If we don’t see any errors, that means we are ready to go. By default, the server listens on port 9312, but we can tweak this configuration by editing the Sphinx.conf file located in /etc/Sphinx.

To index our database content, we need to configure Sphinx so it knows what kind of records/documents from our database to index. To configure Sphinx indexes, we must open Sphinx.conf and edit some parameters:

source our_documents
{
	type		= MariaDB
	sql_host	= localhost
	sql_user	= root
	sql_pass	= secret
	sql_db		= test
	sql_port	= 3306	
	sql_query	= SELECT biblio_id, title, series_title, author, topic, \
                      notes FROM search_biblio
	sql_query_info = SELECT * FROM search_biblio WHERE biblio_id=$id
}


index idx_our_documents
{
	source			= our_documents
	path			= /var/lib/sphinx/idx_our_documents
	stopwords           = /etc/Sphinx/stopwords.txt
       docinfo		= extern
	charset_type		= sbcs
}


indexer
{
	mem_limit		= 64M
}


searchd
{
	listen			= 9312
	listen			= 9306:mysql41
	log			= /var/log/Sphinx/searchd.log
	query_log		= /var/log/Sphinx/query.log
	read_timeout		= 5
	max_children		= 30
	pid_file		= /var/run/Sphinx/searchd.pid
	max_matches		= 10000
	seamless_rotate	= 1
	preopen_indexes	= 1
	unlink_old		= 1
	workers		= threads # for RT to work
	binlog_path		= /var/lib/Sphinx/
}

In the above configuration, our main settings are in lines 1-22, and line 40; the “indexer” and “searchd” may not need to be changed at all.

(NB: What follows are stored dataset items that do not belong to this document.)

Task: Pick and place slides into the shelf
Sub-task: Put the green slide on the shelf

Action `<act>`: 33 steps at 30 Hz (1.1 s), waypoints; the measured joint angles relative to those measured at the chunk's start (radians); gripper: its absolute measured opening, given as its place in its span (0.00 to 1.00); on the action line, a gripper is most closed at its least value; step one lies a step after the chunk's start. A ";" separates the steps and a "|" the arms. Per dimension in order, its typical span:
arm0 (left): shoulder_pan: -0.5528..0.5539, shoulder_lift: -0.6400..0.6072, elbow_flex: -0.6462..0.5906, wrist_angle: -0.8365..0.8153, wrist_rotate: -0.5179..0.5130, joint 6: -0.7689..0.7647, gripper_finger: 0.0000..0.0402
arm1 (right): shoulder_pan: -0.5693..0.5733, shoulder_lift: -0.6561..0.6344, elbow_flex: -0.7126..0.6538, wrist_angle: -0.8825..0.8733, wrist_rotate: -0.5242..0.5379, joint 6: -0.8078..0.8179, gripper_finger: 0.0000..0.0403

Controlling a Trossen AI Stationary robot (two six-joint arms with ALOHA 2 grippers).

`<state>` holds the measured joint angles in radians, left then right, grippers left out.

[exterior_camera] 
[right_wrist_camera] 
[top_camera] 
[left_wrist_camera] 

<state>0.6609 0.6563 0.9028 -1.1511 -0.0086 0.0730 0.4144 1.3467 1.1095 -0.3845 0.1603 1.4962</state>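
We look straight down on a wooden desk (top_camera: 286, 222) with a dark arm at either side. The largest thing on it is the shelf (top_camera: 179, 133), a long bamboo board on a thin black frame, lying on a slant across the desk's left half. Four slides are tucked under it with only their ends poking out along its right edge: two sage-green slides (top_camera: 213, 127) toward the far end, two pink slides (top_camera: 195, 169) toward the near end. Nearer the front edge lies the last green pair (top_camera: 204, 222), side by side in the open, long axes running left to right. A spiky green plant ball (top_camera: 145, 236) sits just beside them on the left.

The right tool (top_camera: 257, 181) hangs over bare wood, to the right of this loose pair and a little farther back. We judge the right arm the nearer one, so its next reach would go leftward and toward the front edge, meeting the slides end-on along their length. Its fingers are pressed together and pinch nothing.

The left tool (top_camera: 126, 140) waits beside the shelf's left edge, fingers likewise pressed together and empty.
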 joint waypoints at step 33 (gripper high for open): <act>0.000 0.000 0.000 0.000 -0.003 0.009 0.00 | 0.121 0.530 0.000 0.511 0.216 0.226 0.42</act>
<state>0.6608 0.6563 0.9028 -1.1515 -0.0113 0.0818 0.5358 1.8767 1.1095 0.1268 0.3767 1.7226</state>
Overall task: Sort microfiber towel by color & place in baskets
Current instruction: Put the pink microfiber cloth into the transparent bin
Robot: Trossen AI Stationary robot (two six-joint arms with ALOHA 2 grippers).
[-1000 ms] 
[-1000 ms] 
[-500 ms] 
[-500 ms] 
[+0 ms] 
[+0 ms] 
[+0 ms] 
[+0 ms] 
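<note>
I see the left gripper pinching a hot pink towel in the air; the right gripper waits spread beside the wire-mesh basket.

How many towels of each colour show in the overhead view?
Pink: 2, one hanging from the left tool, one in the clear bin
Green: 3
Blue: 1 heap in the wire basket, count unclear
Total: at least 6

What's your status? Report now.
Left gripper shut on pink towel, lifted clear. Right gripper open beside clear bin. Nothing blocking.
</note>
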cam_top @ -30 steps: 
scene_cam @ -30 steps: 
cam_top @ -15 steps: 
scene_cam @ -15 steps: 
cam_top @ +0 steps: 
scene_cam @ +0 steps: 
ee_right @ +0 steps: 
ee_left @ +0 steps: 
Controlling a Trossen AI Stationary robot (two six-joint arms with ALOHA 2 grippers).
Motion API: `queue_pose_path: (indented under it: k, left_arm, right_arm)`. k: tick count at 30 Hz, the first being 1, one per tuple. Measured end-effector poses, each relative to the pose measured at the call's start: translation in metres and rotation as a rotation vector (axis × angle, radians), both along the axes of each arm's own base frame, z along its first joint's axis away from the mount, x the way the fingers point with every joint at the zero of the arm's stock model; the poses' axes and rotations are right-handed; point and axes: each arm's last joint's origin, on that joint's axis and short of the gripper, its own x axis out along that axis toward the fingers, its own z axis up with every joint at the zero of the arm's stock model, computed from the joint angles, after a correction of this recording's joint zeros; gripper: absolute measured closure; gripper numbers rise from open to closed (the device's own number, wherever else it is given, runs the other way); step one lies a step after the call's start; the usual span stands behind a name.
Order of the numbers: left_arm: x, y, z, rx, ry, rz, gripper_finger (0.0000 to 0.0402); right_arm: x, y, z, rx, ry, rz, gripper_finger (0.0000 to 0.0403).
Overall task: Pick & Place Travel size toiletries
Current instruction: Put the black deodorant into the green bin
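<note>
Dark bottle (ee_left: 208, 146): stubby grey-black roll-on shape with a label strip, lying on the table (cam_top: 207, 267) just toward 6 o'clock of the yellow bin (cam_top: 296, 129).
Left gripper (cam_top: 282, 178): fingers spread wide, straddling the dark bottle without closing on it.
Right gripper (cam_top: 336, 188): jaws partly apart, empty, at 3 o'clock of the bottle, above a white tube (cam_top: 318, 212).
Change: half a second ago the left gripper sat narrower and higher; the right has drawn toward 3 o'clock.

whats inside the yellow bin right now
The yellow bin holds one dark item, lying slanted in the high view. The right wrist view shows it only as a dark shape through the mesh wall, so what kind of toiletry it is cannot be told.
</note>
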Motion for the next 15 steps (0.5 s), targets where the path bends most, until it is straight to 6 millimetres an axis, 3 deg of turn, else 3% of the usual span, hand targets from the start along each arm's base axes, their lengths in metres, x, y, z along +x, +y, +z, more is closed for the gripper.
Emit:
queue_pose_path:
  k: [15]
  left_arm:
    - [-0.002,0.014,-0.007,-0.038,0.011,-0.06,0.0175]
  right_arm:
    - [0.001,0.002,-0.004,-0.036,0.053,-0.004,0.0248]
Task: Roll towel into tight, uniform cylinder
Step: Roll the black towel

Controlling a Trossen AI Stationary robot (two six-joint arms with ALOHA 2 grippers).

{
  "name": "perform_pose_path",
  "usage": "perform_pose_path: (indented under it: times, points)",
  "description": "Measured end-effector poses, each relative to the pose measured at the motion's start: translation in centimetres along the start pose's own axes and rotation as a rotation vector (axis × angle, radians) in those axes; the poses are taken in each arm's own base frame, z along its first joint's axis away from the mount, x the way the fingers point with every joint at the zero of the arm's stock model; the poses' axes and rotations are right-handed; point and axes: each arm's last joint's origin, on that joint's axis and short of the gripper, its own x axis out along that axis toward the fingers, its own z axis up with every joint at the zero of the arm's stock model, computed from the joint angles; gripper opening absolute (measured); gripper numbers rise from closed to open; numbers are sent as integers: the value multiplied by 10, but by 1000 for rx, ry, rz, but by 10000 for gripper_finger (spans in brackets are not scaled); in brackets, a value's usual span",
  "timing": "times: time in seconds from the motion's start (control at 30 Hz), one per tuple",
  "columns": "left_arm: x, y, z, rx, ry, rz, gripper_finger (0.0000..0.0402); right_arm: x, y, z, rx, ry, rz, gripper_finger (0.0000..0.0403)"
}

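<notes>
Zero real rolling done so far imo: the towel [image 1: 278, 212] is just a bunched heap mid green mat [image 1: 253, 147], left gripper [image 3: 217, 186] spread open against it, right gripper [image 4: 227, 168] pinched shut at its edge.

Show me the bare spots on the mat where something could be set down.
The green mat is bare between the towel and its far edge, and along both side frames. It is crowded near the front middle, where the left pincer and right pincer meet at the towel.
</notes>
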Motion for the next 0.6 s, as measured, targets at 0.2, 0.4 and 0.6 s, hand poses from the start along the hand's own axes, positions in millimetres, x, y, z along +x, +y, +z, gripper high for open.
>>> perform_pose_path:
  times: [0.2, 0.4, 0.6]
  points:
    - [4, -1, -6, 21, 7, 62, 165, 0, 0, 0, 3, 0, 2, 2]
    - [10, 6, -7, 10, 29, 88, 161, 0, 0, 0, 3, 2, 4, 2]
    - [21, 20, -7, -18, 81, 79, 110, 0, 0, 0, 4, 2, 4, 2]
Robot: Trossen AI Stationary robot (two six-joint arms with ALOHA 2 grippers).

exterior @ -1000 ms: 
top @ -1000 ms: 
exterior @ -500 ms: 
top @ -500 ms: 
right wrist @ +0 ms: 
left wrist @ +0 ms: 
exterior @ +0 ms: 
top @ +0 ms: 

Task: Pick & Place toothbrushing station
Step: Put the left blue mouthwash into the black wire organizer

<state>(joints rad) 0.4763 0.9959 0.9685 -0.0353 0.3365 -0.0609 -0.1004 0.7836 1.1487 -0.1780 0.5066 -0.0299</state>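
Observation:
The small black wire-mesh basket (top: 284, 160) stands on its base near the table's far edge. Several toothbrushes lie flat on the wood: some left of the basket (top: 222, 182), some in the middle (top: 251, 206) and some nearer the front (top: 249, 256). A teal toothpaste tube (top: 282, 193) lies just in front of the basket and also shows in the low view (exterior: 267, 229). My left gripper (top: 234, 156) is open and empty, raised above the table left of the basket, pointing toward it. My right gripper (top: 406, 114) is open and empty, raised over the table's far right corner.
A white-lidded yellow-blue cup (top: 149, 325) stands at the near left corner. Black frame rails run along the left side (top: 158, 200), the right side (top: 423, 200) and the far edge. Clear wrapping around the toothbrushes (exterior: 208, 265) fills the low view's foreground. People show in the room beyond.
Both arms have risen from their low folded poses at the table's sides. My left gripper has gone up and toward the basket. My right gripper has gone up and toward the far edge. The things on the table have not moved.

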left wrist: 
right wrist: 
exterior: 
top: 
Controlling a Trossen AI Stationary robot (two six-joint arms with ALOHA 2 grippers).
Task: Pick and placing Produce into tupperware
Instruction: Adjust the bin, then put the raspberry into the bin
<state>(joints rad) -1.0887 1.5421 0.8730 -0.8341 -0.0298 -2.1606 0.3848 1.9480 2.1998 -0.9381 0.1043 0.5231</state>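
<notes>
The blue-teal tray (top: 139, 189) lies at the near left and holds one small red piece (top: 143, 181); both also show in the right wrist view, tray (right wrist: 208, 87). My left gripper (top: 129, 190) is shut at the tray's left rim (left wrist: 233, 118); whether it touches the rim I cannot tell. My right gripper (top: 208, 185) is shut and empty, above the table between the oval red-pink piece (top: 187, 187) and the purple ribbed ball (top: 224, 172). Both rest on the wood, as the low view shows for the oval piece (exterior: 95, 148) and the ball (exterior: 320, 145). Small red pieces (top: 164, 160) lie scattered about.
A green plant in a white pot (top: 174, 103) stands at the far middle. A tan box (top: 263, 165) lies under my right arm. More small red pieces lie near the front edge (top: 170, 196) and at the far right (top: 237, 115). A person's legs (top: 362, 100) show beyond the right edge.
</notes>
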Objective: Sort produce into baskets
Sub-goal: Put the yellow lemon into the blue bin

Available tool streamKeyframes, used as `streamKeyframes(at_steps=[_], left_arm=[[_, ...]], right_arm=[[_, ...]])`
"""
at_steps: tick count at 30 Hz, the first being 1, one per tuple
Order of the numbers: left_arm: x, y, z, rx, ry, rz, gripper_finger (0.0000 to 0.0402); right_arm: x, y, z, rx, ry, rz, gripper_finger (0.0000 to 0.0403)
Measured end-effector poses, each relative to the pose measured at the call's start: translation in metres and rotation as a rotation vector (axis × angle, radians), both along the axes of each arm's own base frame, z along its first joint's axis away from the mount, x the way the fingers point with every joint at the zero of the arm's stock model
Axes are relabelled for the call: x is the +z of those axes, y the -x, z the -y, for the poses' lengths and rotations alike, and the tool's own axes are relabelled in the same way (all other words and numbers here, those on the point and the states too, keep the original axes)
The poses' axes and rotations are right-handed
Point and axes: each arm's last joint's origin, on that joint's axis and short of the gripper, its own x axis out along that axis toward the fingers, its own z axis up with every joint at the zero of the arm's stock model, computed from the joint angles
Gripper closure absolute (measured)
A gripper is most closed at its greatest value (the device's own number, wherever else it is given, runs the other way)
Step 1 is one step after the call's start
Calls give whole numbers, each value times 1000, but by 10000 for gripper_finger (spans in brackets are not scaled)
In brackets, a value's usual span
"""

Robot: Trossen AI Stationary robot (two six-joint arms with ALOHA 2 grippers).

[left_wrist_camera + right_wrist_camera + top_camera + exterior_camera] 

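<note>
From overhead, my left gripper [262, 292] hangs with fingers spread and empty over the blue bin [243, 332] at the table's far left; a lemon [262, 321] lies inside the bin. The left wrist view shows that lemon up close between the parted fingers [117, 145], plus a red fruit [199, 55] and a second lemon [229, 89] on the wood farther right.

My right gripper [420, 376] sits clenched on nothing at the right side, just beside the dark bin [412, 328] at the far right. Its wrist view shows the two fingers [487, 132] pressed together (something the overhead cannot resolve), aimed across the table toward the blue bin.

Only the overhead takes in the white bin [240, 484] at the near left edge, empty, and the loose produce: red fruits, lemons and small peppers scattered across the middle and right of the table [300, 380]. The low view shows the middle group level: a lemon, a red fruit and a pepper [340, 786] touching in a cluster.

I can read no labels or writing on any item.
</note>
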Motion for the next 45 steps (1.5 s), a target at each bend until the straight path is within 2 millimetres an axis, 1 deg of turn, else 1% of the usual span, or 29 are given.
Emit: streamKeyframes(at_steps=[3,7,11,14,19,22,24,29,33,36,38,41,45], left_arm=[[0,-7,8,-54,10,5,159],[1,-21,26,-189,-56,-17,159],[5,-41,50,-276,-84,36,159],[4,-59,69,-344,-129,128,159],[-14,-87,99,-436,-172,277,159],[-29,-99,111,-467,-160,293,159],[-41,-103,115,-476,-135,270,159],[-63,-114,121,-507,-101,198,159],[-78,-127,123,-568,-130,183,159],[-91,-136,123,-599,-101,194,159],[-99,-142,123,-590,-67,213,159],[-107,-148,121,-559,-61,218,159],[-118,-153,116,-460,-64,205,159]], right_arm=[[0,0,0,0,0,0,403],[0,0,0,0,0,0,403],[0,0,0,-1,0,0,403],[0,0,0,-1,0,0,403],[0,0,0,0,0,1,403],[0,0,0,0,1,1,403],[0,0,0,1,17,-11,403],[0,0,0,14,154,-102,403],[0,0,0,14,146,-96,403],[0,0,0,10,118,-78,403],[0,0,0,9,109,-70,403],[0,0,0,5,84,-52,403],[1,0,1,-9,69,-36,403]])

Our custom settings simply state that we want “our_documents,” taken from our MariaDB database with the query “SELECT biblio_id, title, series_title, author, topic, notes FROM search_biblio FROM search_biblio,” to be indexed into an index named “idx_our_documents.” Note that Sphinx will assume that the first column (biblio_id) on the “sql_query” parameter is a document ID and this document ID MUST BE an INTEGER or BIGINT type. Other columns specified in “sql_query” will be indexed by the Sphinx indexer.

To improve indexed data, we also can set a stopwords file in the “stopwords” parameter inside our index. The stopwords file is just a plain text file which contains a comma separated list of words that are excluded from the index. In this example, the stopwords file is located at /etc/Sphinx/stopwords.txt.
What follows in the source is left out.